▸ **Task description**: Print each entry as it appears. Images stay out of the copy.

▸ **Provided material**:
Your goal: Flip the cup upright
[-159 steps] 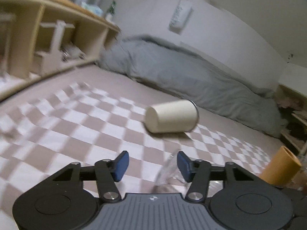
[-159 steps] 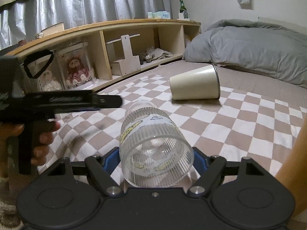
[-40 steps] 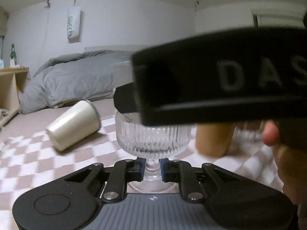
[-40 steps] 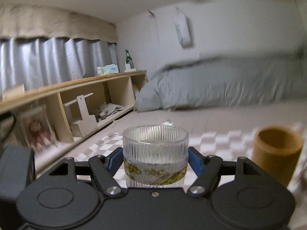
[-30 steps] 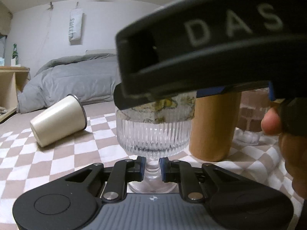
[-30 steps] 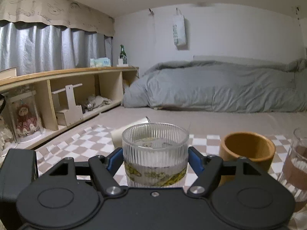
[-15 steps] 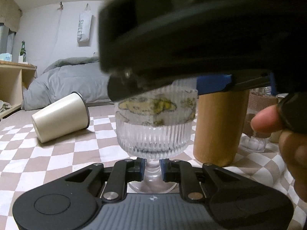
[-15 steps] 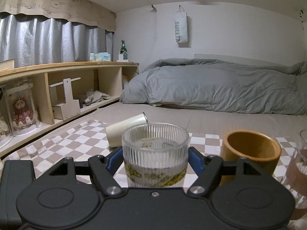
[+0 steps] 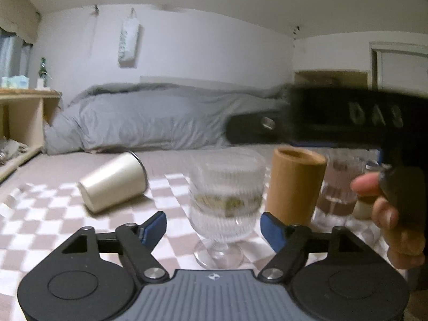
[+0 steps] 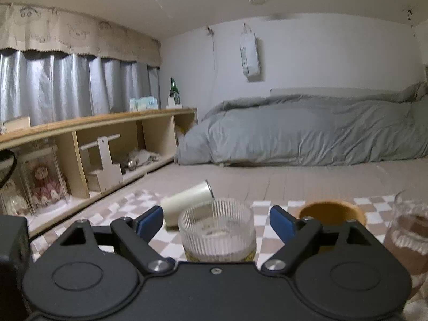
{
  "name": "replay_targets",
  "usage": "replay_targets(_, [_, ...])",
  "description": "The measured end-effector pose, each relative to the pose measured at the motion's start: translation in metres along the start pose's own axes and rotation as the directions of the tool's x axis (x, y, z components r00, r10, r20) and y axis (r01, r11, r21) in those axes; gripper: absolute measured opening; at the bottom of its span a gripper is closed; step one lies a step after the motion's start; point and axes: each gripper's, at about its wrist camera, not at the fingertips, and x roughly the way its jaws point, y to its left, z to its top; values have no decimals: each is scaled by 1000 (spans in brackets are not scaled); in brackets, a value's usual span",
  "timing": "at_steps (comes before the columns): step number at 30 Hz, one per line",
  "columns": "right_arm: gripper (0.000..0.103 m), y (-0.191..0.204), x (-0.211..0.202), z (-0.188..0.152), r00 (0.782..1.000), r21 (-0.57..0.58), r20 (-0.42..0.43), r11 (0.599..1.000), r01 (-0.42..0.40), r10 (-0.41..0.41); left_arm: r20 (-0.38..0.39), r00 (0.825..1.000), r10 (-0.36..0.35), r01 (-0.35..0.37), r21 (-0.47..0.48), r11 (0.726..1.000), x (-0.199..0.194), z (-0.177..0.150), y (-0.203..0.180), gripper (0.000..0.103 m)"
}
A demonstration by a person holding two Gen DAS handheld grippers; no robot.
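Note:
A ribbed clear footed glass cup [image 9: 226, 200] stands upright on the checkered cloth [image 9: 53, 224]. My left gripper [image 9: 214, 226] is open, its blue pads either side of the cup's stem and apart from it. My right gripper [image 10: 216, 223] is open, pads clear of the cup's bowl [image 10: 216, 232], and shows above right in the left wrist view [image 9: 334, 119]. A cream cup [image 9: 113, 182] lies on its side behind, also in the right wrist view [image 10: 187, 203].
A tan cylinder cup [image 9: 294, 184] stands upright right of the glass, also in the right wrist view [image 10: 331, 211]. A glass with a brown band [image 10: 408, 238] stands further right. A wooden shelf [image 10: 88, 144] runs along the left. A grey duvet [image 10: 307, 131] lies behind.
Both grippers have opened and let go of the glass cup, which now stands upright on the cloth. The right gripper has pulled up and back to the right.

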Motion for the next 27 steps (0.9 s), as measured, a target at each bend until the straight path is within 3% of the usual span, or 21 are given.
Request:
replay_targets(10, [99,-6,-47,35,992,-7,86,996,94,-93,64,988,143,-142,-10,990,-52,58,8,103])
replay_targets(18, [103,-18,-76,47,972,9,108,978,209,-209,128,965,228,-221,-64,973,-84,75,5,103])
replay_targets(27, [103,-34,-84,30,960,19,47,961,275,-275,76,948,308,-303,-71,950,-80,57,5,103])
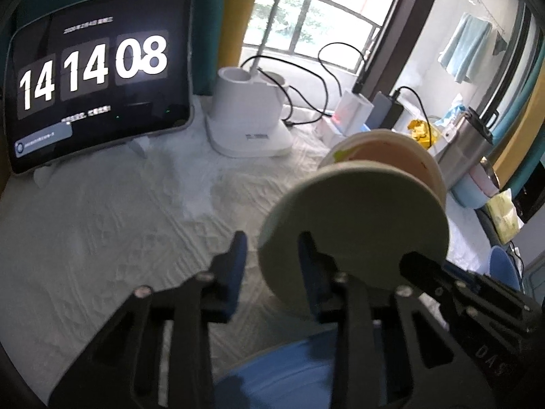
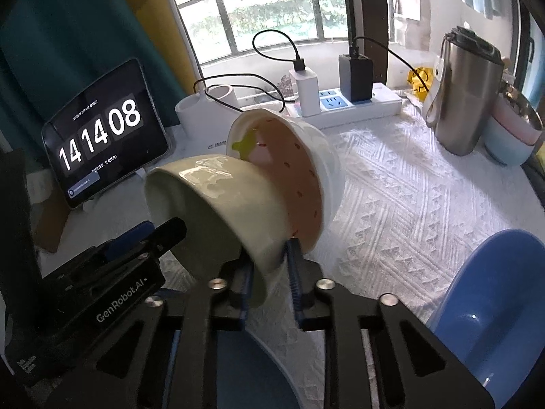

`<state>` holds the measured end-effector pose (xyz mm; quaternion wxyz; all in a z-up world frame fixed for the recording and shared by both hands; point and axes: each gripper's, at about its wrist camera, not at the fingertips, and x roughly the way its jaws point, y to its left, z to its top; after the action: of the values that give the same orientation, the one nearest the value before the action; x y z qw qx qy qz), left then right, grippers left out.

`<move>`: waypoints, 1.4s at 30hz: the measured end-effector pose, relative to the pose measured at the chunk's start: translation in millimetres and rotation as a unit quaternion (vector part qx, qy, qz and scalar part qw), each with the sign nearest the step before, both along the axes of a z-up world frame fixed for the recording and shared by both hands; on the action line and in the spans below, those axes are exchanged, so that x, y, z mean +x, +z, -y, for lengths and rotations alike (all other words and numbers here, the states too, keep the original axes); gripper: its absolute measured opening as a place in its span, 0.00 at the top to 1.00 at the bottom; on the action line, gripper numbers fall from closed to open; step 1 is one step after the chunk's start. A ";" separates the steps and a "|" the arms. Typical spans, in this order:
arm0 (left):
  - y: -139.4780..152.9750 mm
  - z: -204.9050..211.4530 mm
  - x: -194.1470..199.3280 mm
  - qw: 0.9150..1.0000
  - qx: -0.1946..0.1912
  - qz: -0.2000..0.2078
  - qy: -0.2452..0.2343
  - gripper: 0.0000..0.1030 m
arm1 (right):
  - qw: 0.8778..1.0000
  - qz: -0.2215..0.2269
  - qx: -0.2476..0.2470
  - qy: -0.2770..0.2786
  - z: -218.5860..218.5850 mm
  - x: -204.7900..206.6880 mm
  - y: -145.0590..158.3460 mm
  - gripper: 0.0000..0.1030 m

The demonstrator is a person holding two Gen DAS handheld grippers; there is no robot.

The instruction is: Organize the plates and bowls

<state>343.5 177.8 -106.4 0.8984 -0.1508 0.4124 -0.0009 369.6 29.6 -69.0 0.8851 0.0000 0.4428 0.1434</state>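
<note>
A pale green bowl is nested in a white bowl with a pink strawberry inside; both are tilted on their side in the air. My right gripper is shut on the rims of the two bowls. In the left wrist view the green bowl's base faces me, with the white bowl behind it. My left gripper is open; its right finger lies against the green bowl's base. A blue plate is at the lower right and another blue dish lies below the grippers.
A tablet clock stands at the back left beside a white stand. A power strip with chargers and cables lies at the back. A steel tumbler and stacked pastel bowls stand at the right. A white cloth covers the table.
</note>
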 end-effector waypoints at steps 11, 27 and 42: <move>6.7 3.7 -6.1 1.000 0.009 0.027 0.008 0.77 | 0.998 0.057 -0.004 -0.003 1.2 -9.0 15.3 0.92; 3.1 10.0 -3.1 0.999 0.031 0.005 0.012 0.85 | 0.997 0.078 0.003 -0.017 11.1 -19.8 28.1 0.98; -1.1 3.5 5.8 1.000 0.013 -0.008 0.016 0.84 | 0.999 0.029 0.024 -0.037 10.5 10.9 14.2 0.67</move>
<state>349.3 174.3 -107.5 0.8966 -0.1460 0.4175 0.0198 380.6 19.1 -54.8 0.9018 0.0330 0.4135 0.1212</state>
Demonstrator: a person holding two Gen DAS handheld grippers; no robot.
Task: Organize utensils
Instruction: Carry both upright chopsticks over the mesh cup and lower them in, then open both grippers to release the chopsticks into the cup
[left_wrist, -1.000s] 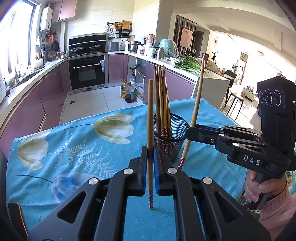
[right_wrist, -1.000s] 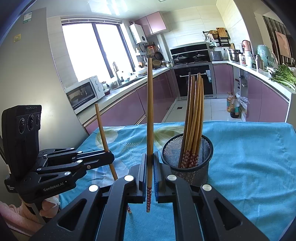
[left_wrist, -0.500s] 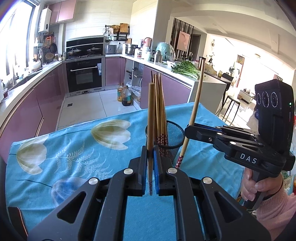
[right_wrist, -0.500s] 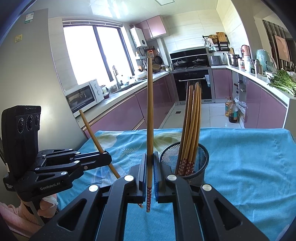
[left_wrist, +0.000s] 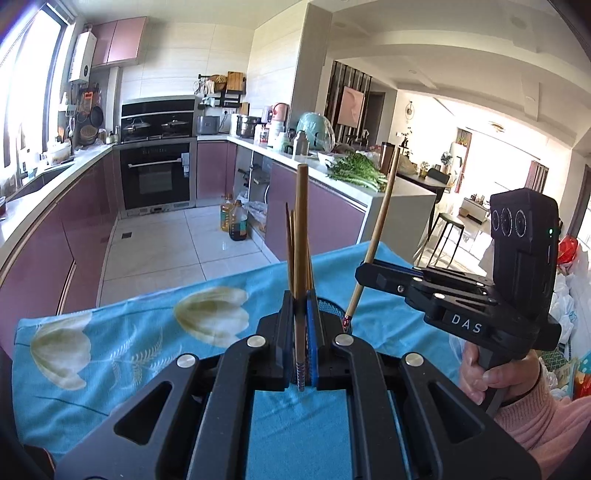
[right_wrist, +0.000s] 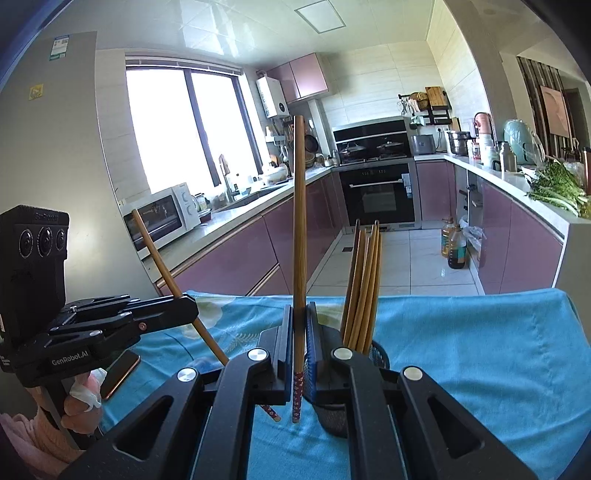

▸ **Answer for the task**:
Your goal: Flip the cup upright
[-159 steps] 
[-159 steps] 
[-40 steps] 
[-40 steps] 
[-30 steps] 
[-30 steps] 
[-15 steps] 
[-15 steps] 
[+0 steps] 
[+0 steps] 
{
  "name": "replay_targets",
  "usage": "replay_targets(_, [_, ...])",
  "description": "The measured end-effector pose, each relative to the pose measured at the motion's start: translation in metres along the start pose's own axes and rotation as the directions of the tool's x axis (x, y, z components r00, r10, r20) and y axis (r01, r11, r21) in those axes; gripper: absolute measured opening; at the bottom of its span a gripper is closed; step one lies a step after the motion's start; point and axes: each gripper's, at about its wrist camera, not at the fingertips, and x roughly the way its jaws point, y to its left, z to its top; values have no decimals: each is scaled by 1000 (spans in brackets are not scaled); in brackets, a value's usual span",
  "timing": "at_steps (comes before the columns): step number at 30 Hz, one per line",
  "columns": "right_arm: gripper (0.000..0.103 m), y (-0.191..0.204), x (-0.211..0.202), z (-0.188..0.152), r00 (0.782..1.000), r21 (-0.57..0.58), r20 (-0.42..0.43), r11 (0.599..1.000), r01 (-0.42..0.40), r10 (-0.41..0.41); left_arm: r20 (-0.38..0.39), r00 (0.825..1.000), r10 (-0.36..0.35), r01 (-0.35..0.37), r21 (-0.47..0.48), r11 (0.726..1.000), x (-0.199..0.194), z (-0.177..0.150), y (-0.203..0.180), gripper (0.000..0.103 m)"
}
A demonstration by a person holding two Gen DAS handheld grippers; no robot.
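Note:
A ribbed clear footed glass cup [image 9: 226, 200] stands upright on the checkered cloth [image 9: 53, 224]. My left gripper [image 9: 214, 226] is open, its blue pads either side of the cup's stem and apart from it. My right gripper [image 10: 216, 223] is open, pads clear of the cup's bowl [image 10: 216, 232], and shows above right in the left wrist view [image 9: 334, 119]. A cream cup [image 9: 113, 182] lies on its side behind, also in the right wrist view [image 10: 187, 203].
A tan cylinder cup [image 9: 294, 184] stands upright right of the glass, also in the right wrist view [image 10: 331, 211]. A glass with a brown band [image 10: 408, 238] stands further right. A wooden shelf [image 10: 88, 144] runs along the left. A grey duvet [image 10: 307, 131] lies behind.
Both grippers have opened and let go of the glass cup, which now stands upright on the cloth. The right gripper has pulled up and back to the right.
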
Motion for the next 27 steps (0.9 s), as measured, a target at each bend until the straight path is within 3% of the usual span, or 21 are given.
Request:
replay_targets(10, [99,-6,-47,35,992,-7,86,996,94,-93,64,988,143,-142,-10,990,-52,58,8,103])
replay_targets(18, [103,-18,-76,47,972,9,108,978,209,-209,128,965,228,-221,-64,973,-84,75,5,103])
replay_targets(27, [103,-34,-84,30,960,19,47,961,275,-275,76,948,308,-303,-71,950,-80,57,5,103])

`<state>` holds the measured end-effector pose (xyz mm; quaternion wxyz; all in a z-up world frame fixed for the recording and shared by both hands; point and axes: each gripper's, at about its wrist camera, not at the fingertips, and x roughly the way its jaws point, y to its left, z to its top; after the action: of the values that give the same orientation, the one nearest the value before the action; x y z qw qx qy qz), left then right, grippers left out.

`<move>`: waypoints, 1.4s at 30hz: the measured end-effector pose, relative to the pose measured at the chunk's start: translation in millimetres and rotation as a unit quaternion (vector part qx, qy, qz and scalar part qw), each with the sign nearest the step before, both along the axes of a z-up world frame fixed for the recording and shared by both hands; on the action line and in the spans below, those axes are exchanged, so that x, y, z mean +x, +z, -y, for lengths and rotations alike (all other words and numbers here, the states too, keep the original axes); gripper: its absolute measured opening as a place in its span, 0.00 at the top to 1.00 at the bottom; on the action line, gripper numbers fall from closed to open; step 1 is one step after the chunk's start. A ";" separates the steps and a "|" the arms. Typical spans, in this order:
arm0 (left):
  - y: -139.4780..152.9750 mm
  - z: -204.9050..211.4530 mm
  - x: -194.1470..199.3280 mm
  - qw: 0.9150..1.0000
  - qx: -0.1946..0.1912
  - qz: -0.2000..0.2078
  - qy: -0.2452..0.2343
  - gripper: 0.0000..0.1030 m
arm1 (right):
  - qw: 0.8778..1.0000
  - qz: -0.2215..0.2269
  - qx: -0.2476..0.2470
  - qy: -0.2770..0.2786
  - z: -218.5860..218.5850 mm
  - x: -204.7900..206.6880 mm
  - y: -145.0590..158.3460 mm
  - gripper: 0.0000..0.1030 m

The demonstrator is a person holding two Gen DAS handheld grippers; there is no robot.

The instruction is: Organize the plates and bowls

<state>343.5 177.8 -106.4 0.8984 -0.1508 0.4124 -0.0009 369.6 29.6 -69.0 0.8851 0.0000 0.4428 0.1434</state>
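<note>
A pale green bowl is nested in a white bowl with a pink strawberry inside; both are tilted on their side in the air. My right gripper is shut on the rims of the two bowls. In the left wrist view the green bowl's base faces me, with the white bowl behind it. My left gripper is open; its right finger lies against the green bowl's base. A blue plate is at the lower right and another blue dish lies below the grippers.
A tablet clock stands at the back left beside a white stand. A power strip with chargers and cables lies at the back. A steel tumbler and stacked pastel bowls stand at the right. A white cloth covers the table.
</note>
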 end-effector waypoints at steps 11, 27 and 42: <move>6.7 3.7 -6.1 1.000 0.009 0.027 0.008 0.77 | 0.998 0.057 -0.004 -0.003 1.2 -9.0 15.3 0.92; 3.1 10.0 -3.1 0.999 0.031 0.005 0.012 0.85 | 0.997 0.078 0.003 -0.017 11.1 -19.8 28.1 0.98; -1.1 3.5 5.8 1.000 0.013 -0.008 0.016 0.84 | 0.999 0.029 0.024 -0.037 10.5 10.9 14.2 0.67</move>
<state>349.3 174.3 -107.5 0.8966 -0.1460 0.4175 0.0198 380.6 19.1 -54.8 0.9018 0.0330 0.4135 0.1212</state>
Demonstrator: a person holding two Gen DAS handheld grippers; no robot.
Task: Organize utensils
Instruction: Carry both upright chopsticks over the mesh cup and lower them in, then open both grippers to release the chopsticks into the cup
[left_wrist, -1.000s] 
[right_wrist, -1.000s] 
[left_wrist, -0.500s] 
[right_wrist, -0.500s] 
[left_wrist, +0.000s] 
[right_wrist, +0.000s] 

The exercise has been completed.